DIRECTIONS - Every line with the string "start" must be copied from the entries below.

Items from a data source
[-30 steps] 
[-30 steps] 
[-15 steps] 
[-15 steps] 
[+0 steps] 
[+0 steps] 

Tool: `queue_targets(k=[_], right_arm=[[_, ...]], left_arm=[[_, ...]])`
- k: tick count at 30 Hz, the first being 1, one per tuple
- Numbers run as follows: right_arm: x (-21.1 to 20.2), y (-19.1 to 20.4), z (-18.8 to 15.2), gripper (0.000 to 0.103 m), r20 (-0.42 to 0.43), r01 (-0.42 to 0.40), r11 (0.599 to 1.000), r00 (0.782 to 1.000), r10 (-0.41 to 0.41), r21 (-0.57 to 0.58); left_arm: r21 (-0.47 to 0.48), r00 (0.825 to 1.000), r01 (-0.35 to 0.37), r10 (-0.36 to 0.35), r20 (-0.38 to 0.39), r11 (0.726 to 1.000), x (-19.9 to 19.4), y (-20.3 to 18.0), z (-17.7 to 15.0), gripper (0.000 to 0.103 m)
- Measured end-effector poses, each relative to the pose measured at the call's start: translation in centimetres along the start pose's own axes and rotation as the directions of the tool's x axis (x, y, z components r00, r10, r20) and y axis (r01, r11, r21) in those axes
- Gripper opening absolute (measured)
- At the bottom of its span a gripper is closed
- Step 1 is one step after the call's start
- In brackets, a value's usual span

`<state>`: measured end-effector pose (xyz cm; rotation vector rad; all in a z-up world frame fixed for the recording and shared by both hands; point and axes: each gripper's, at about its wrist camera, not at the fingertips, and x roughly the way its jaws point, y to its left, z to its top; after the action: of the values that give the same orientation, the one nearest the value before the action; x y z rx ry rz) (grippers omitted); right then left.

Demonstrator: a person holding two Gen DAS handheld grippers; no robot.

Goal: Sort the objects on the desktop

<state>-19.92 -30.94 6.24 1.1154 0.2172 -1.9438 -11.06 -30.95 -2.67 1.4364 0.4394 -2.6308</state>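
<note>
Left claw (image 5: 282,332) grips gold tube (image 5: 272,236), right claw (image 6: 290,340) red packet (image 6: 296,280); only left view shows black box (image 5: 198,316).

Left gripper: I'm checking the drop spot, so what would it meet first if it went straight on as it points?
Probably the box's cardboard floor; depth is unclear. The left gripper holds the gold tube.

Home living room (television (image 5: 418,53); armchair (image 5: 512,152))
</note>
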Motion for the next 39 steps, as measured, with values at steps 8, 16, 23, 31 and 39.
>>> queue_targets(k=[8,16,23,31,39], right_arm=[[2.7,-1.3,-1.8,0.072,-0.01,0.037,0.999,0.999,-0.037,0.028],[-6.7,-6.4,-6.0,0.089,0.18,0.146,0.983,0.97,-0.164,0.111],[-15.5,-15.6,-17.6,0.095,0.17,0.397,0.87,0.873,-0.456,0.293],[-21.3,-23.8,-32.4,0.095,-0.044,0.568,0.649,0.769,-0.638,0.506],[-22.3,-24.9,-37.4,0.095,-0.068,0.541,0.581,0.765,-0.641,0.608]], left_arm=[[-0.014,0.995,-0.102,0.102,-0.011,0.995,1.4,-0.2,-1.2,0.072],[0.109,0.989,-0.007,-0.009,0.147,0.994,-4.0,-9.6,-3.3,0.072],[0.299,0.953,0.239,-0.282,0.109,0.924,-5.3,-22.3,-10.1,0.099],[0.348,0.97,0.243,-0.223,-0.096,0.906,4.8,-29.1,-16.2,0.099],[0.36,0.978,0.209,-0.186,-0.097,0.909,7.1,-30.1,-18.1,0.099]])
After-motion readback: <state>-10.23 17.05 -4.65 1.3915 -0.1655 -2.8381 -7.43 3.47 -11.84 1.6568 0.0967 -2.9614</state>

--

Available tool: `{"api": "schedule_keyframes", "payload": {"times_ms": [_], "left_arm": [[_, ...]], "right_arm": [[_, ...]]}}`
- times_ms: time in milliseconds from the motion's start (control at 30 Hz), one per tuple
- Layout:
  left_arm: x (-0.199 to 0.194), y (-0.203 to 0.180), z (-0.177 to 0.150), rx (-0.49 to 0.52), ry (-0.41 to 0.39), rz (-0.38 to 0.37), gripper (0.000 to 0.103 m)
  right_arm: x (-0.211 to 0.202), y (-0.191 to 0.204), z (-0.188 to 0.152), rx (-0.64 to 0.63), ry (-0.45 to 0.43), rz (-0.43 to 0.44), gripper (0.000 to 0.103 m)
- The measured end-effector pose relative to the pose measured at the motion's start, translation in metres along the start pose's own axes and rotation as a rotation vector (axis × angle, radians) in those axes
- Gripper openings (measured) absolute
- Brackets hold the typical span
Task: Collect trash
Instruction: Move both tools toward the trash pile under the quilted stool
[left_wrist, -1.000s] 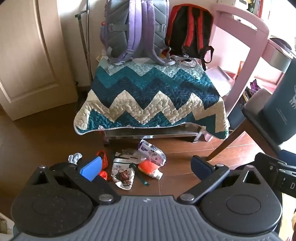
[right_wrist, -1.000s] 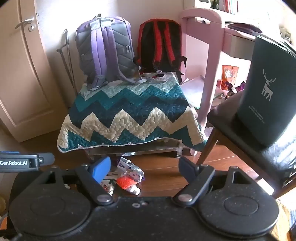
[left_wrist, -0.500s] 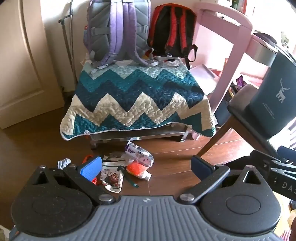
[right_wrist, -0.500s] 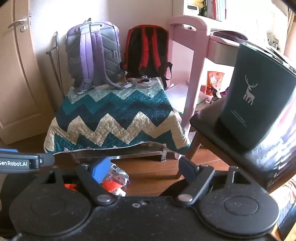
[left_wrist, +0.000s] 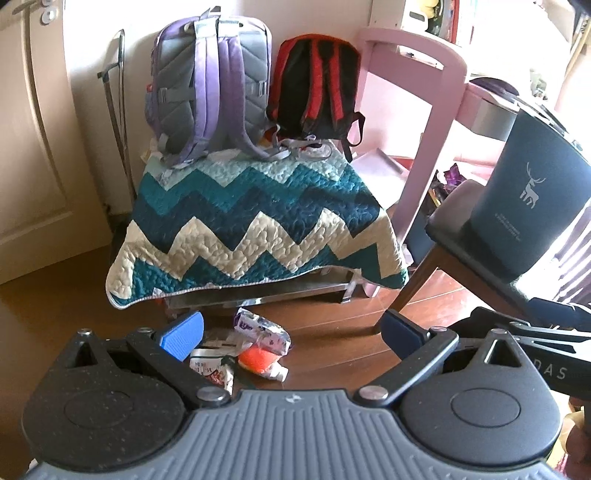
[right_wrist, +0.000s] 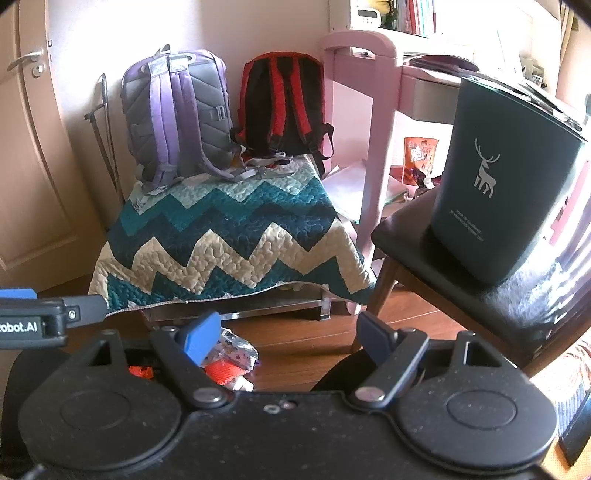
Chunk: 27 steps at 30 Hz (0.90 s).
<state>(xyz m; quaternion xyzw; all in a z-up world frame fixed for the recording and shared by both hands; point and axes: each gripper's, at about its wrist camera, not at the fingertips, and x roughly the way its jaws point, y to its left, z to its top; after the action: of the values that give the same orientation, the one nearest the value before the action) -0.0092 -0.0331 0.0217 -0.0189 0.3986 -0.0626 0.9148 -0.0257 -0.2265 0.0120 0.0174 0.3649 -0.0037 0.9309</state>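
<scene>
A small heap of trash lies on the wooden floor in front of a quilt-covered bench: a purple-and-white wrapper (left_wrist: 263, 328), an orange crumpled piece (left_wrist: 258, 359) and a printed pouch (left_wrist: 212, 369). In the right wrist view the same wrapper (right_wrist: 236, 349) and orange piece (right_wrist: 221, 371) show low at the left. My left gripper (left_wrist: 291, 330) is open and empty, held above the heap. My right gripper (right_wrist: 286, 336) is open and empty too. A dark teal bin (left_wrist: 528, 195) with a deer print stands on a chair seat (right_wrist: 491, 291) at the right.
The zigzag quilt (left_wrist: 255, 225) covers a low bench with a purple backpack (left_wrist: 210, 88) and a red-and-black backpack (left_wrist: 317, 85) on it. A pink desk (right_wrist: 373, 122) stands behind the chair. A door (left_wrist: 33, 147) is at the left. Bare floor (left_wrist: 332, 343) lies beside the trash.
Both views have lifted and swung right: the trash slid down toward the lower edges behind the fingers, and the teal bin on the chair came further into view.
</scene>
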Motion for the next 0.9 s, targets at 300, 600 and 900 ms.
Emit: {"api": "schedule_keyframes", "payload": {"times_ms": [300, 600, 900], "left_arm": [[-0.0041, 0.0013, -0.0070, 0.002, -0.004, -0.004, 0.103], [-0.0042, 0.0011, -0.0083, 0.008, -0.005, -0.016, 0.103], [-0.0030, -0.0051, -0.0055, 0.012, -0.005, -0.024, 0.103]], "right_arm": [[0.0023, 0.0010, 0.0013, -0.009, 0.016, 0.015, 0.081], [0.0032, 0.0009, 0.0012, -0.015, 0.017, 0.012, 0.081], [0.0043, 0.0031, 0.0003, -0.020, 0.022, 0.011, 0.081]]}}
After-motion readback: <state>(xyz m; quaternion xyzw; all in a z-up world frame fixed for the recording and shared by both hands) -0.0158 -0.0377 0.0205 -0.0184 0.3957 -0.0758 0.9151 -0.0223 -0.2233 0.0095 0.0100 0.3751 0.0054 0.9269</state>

RESPONSE AREA -
- Measured end-effector poses, each relative to the pose measured at the call's start: translation in centimetres along the start pose's own axes and rotation as the directions of the tool's x axis (x, y, z components r00, r10, r20) and y axis (r01, r11, r21) in those axes
- Step 1 is one step after the call's start
- times_ms: time in milliseconds from the motion's start (control at 30 Hz), one per tuple
- The measured end-effector pose relative to the pose measured at the motion's start, translation in metres along the start pose's own axes and rotation as a rotation vector (axis × angle, radians) in those axes

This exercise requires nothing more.